• _TASK STATEMENT_: Take the line containing "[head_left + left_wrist" and every line after it in the data below, and print them exactly as given, with nothing else.

• _GIVEN DATA_:
------------------------

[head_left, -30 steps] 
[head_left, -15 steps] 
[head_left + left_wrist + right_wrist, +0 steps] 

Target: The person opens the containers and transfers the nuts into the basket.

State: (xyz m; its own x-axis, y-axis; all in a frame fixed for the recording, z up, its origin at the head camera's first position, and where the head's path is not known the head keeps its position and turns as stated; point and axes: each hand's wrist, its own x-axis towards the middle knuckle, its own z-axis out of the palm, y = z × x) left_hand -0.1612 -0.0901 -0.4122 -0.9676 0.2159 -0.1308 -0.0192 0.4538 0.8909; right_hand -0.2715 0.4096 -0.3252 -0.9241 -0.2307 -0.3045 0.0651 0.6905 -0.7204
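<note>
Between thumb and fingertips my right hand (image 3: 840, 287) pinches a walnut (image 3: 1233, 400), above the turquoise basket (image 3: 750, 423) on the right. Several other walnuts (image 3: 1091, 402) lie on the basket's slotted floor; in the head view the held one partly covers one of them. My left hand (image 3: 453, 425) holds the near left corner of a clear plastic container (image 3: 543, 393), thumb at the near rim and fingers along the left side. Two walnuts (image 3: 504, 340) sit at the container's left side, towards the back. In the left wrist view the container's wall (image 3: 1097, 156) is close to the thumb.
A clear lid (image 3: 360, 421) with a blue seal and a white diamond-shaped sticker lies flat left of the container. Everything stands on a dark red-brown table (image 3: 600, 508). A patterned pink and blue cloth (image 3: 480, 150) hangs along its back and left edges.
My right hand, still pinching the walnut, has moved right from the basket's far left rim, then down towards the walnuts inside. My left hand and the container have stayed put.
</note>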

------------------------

• _THE COMPLETED TASK_:
[head_left + left_wrist + right_wrist, +0 steps] 

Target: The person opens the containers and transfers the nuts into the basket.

State: (xyz m; its own x-axis, y-axis; all in a frame fixed for the recording, z up, its origin at the head camera's first position, and where the head's path is not known the head keeps its position and turns as stated; point and axes: each hand's wrist, its own x-axis towards the middle knuckle, its own z-axis out of the palm, y = z × x) left_hand -0.1612 -0.0901 -0.4122 -0.9676 0.2159 -0.1308 -0.0192 0.4538 0.8909; right_hand -0.2715 0.4096 -0.3252 -0.9241 -0.2307 -0.3045 0.0651 0.6905 -0.7204
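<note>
Between thumb and fingertips my right hand (image 3: 840, 287) pinches a walnut (image 3: 1233, 400), above the turquoise basket (image 3: 750, 423) on the right. Several other walnuts (image 3: 1091, 402) lie on the basket's slotted floor; in the head view the held one partly covers one of them. My left hand (image 3: 453, 425) holds the near left corner of a clear plastic container (image 3: 543, 393), thumb at the near rim and fingers along the left side. Two walnuts (image 3: 504, 340) sit at the container's left side, towards the back. In the left wrist view the container's wall (image 3: 1097, 156) is close to the thumb.
A clear lid (image 3: 360, 421) with a blue seal and a white diamond-shaped sticker lies flat left of the container. Everything stands on a dark red-brown table (image 3: 600, 508). A patterned pink and blue cloth (image 3: 480, 150) hangs along its back and left edges.
My right hand, still pinching the walnut, has moved right from the basket's far left rim, then down towards the walnuts inside. My left hand and the container have stayed put.
</note>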

The output given is complete.